Is there a reference guide somewhere for the terminology used to describe board game components? Or how to look at an existing board game and work out how to describe -- usefully, to a printer -- what the components are made of, and thus guide them to providing a similar result? Not being clear about that stuff is probably the number one barrier to entry from my perspective, aside from the actual production costs.
Thanks!
Thanks guys. Good answers so far. I think my question comes more than anything out of this sense that there's no certain way to feel like I know what the range of vocabulary is, even at the basic level. Card stock, chip board, 9-up, etc -- terms I've learned somewhat osmotically, when I think I'd've done best with a flippin' *glossary* somewhere. :)
And it only seems to get worse once the basics are covered! What's the "good quality" card stock someone should be angling for? What makes it feel "flimsy"?
It's like with a recent pursuit of pricing on a linen finish: at first I thought I was talking about a single, discrete, reliable concept. Then it comes out that there's "embedded" linen finish, where the print stock itself has the finish inherent in it (didn't have the right feel of heft or sturdiness to me when I got a sample), and "applied" linen finish, laid onto the stock after the printing's gone down. (The latter produces more of what I'm after, and what I thought I was talking about all along.)

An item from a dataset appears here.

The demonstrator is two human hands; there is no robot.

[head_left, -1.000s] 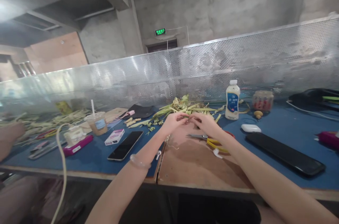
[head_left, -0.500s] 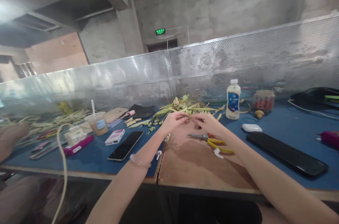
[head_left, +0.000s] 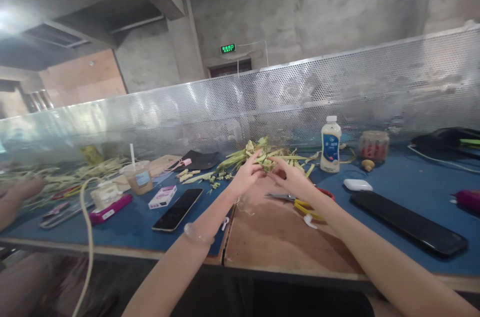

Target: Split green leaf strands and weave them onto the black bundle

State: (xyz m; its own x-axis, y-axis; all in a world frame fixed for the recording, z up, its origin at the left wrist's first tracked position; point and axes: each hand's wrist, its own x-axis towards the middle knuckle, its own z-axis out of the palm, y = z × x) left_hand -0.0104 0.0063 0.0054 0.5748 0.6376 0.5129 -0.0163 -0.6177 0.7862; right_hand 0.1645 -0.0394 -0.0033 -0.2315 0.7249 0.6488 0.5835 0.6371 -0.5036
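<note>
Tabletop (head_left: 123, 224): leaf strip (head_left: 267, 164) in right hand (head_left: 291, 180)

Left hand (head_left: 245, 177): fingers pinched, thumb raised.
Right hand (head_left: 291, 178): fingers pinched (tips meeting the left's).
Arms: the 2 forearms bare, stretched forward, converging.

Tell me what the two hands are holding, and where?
A small green leaf piece: the left hand pinches its left end, the right hand its right end, with fingertips.
</note>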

It comes to pass that the whole thing feels like digging into a fractal: no matter how deep I go, I don't get the sense that I'm reducing the extent of un-observed material that much. Hidden complexities live at every layer. That adds up to it all being pretty daunting to plan a product and feel like what's being asked for is even close to what you'll get.
Hence the desire for reference of clear, clearly understood, precise language for describing the pieces-parts of a project.
But it sounds like the big upshot here is that no-one's tried to build such a thing and, maybe due to the "fractal problem", it's unbuildable, or at least only buildable in the sense of building a track record of experiences that inform each future project. Which itself would suggest that any first project is an exercise in fumbling around in the dark. Pretty expensive way to fumble, though. :)
But I'm oriented, thanks to these posts, on making sure I go as many rounds as necessary with the manufacturer to get the idea clearly expressed, understood, agreed on, etc -- something which I'd be doing anyway even with a good vocabulary reference at hand, granted, but maybe I'd be sparing myself several extra rounds in that case.